### PROVIDED ENTRIES
------------------------------------

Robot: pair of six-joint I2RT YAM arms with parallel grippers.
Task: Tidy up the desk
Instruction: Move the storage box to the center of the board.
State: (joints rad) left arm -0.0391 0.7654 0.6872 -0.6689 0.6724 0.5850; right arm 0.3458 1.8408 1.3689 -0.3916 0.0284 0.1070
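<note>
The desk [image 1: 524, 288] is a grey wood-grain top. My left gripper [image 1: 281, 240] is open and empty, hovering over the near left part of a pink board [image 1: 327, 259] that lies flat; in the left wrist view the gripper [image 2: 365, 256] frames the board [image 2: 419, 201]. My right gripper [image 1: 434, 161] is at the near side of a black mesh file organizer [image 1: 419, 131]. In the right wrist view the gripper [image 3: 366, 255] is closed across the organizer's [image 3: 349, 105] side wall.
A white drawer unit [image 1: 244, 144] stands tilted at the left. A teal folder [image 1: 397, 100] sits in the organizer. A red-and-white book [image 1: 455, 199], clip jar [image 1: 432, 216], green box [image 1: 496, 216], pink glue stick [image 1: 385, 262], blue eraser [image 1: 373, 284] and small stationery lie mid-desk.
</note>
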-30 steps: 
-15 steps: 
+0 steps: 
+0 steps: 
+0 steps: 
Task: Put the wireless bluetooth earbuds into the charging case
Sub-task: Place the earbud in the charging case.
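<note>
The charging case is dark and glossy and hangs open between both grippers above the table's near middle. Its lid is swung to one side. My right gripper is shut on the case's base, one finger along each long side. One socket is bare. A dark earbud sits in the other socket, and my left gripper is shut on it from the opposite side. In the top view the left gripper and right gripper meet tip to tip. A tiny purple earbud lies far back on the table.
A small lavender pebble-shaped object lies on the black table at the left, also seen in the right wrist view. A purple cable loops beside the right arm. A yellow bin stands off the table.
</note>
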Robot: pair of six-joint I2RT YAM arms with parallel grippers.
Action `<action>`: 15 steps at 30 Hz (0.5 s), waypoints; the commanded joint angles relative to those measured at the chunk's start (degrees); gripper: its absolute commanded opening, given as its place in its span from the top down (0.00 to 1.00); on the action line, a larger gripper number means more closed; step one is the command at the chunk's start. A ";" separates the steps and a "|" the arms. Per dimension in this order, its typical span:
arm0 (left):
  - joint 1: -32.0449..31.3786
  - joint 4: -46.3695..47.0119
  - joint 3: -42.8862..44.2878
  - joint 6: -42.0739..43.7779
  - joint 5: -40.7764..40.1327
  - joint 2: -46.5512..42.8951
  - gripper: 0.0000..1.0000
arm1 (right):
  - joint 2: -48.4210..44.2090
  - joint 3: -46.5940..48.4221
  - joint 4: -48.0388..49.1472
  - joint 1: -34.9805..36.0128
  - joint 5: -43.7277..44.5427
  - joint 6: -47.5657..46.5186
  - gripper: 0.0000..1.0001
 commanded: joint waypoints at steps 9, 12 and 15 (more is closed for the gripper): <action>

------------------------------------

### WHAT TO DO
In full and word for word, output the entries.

### EXPECTED OUTPUT
Robot: pair of six-joint I2RT YAM arms with parallel grippers.
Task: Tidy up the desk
Instruction: Move the storage box to the center of the board.
State: (joints rad) left arm -0.0391 0.7654 0.6872 -0.6689 0.6724 0.5850; right arm 0.3458 1.8408 1.3689 -0.3916 0.0284 0.1070
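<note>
The desk [image 1: 524, 288] is a grey wood-grain top. My left gripper [image 1: 281, 240] is open and empty, hovering over the near left part of a pink board [image 1: 327, 259] that lies flat; in the left wrist view the gripper [image 2: 365, 256] frames the board [image 2: 419, 201]. My right gripper [image 1: 434, 161] is at the near side of a black mesh file organizer [image 1: 419, 131]. In the right wrist view the gripper [image 3: 366, 255] is closed across the organizer's [image 3: 349, 105] side wall.
A white drawer unit [image 1: 244, 144] stands tilted at the left. A teal folder [image 1: 397, 100] sits in the organizer. A red-and-white book [image 1: 455, 199], clip jar [image 1: 432, 216], green box [image 1: 496, 216], pink glue stick [image 1: 385, 262], blue eraser [image 1: 373, 284] and small stationery lie mid-desk.
</note>
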-30 steps: 
-15 steps: 
+0 steps: 
+0 steps: 
+0 steps: 
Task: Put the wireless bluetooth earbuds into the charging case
Sub-task: Place the earbud in the charging case.
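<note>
The charging case is dark and glossy and hangs open between both grippers above the table's near middle. Its lid is swung to one side. My right gripper is shut on the case's base, one finger along each long side. One socket is bare. A dark earbud sits in the other socket, and my left gripper is shut on it from the opposite side. In the top view the left gripper and right gripper meet tip to tip. A tiny purple earbud lies far back on the table.
A small lavender pebble-shaped object lies on the black table at the left, also seen in the right wrist view. A purple cable loops beside the right arm. A yellow bin stands off the table.
</note>
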Robot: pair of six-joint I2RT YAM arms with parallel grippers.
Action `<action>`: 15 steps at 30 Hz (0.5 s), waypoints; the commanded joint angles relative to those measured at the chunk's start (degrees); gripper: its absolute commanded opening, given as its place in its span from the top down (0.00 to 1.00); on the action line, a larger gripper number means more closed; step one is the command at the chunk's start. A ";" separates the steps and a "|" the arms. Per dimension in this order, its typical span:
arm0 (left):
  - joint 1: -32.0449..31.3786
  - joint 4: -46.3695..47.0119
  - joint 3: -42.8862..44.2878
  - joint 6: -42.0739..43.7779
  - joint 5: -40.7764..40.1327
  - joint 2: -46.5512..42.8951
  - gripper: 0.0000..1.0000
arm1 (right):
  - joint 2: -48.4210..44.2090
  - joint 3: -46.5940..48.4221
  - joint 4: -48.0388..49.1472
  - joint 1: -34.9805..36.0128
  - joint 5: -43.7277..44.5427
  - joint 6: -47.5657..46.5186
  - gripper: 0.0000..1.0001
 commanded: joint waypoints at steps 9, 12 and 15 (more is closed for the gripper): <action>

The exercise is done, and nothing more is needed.